Hi
I recently took the initiative to create a deep-depth entropy encoder, building on my recent experience with order-0 entropy coders.
This new software is able to use as much as possible bytes of history as context.
It is called ILE (Infinite Length Entropy) as it is able to use unbounded context length history (which of course is extremely memory hungry, but it nonetheless works on small files, or files with little variations such as log files...). The maximum length can also be selected as an argument.
For a time, it looked as if the program was a benchmark winner, but there was a flaw: the initial version was "selecting" the context with best probability for the next byte, but the "context selector" itself ended up costing much more than initially anticipated, sometimes even more than data itself !
I naively thought that the deepest context was naturally the most relevant, but it proved not correct enough.
Therefore, i switched from context selection to context mixing, with more consistent results.
The main observed effect is to lower the cost of "bad guesses", typically to one additionnal bit per wrong guess. Results are consistent, but average.
For example Enwik8 with level 5 (=Order 4) compresses to 26MB.
With Level 6 (=Order 5) it results in 24MB.
This is merely correct looking at LTCB database.
Now, for the question :
on small enough files (or log files), i can trigger unbounded depth level.

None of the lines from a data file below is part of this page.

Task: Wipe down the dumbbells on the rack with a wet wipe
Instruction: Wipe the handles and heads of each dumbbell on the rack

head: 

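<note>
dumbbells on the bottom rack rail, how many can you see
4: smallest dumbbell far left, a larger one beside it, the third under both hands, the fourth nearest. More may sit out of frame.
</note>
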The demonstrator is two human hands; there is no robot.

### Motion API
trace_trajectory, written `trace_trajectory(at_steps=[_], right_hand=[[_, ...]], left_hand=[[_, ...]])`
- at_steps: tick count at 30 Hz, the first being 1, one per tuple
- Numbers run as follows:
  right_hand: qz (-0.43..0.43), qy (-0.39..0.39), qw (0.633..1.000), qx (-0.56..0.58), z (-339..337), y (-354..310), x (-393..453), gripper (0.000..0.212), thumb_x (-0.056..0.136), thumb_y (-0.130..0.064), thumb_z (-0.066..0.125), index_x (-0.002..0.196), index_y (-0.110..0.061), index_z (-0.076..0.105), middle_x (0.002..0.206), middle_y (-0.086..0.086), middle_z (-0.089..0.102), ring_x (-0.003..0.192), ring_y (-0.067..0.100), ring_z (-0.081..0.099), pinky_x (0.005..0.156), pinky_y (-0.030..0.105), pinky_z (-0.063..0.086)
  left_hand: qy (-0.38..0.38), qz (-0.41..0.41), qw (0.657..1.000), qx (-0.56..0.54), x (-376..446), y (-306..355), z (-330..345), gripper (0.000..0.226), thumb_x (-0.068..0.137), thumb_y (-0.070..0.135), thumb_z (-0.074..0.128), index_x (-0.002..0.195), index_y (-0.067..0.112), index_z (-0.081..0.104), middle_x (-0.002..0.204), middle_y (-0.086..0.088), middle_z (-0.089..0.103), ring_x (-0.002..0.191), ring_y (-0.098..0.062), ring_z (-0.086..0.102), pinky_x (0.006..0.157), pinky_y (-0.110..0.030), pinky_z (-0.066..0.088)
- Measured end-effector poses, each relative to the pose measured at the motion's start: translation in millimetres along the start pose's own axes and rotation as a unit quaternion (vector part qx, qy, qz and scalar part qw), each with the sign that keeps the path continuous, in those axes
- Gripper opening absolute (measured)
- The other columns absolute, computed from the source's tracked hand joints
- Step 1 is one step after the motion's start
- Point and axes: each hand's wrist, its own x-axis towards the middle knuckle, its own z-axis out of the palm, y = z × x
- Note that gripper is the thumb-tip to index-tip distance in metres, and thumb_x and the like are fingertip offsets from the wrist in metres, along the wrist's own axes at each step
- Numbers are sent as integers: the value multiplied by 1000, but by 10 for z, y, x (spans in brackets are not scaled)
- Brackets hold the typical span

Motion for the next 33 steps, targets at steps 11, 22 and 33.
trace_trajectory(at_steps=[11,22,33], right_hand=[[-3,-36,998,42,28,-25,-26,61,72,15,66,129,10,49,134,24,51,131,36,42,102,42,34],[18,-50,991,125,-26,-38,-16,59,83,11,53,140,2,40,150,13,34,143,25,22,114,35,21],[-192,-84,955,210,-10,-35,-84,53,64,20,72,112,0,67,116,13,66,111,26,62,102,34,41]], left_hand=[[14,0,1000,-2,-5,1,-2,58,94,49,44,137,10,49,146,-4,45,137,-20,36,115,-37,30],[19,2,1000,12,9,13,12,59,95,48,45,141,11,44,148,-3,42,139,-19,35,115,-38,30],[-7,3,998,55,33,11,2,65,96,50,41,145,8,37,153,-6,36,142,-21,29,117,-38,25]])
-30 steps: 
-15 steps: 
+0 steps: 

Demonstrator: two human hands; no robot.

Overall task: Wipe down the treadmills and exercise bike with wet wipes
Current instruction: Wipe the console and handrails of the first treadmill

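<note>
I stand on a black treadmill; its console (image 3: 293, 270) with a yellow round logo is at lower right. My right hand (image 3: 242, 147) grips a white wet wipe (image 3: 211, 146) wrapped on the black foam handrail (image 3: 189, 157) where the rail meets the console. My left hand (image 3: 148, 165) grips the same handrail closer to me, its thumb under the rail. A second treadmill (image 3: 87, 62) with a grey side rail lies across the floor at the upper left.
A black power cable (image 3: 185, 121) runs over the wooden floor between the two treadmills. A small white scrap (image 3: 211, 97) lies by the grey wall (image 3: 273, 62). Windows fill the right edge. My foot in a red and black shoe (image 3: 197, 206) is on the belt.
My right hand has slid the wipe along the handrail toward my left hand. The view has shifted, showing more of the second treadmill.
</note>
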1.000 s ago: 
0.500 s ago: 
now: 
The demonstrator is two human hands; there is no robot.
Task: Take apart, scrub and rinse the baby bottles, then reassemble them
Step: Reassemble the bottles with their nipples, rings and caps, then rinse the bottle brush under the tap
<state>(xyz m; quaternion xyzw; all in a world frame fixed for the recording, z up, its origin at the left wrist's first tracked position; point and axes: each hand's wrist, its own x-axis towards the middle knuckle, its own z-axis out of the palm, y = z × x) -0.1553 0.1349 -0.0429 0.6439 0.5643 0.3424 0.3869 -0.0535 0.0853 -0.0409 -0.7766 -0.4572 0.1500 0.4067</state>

The surprise comes from the fact it can actually decrease compression.
This is unexpected, as i though that larger contexts memorisation would only improve guess rate.
This could be due to the context mixing formula, which provides a strong bias in favor of highest-depth context.
As an insight, here is the proposed Context-Mixing formula.
At given n depth :
P(n) = Freq(n)/Total(n) x (1-Error(n)) + P(n-1) x Error(n)
The idea is that with improved number of samples, the frequencies stored at current context are more and more relevant. If not relevant enough, the previous probability of context (n-1) is used as a complement to get the final probability. This is recursive. The idea seems interesting, but results are apparently not that excellent .
Error evaluation is key to this approach. It is therefore calculated by taking in consideration the number of samples of current context. I tried several different formulaes, and mostly settled with one which provides quite "regular" results :
Error(n) = 0.5 / sqrt(Total(n))
Very deep or unbounded context depth get better result with following formula : Error = 1 / sqrt(Total). But results are worsened for smaller limits, such as L=5.
Well, anyway, it seems i'm now interested in context mixing, a new area i was not even aware of less than a week ago.
A few area of interest :
1) Error calculation does not depend on previous context frequency. But maybe it should ? After all, if current context as a very low frequency count (for example 2 samples), and previous one has a very high count (for example 5800 samples), it would seem much safer to use Context(n-1) as the main contributor to probability estimation.
There is no such relation with current formula.
(Note that indirectly, there is a relation, as P(n) depends on P(n-1), which itself depends on Total(n-1) for Error(n-1). But it is not a strong one... )
2) Error does not depend on current Context Depth level (n).
Should it ?
After all, it seems that 'highest context is most relevant' is less and less correct with higher context depths. But is it only due to the lower number of samples ?
3) There is no "backward feeding" nor learning process.
Should it ? and in which way ? Could it be integrated into "Error" for example ?
4) There is no "secondary evaluation". Note that i do not really understand what it means, except that the probability is further processed by a secondary system which "corrects" it, but it seems unclear how, why, etc.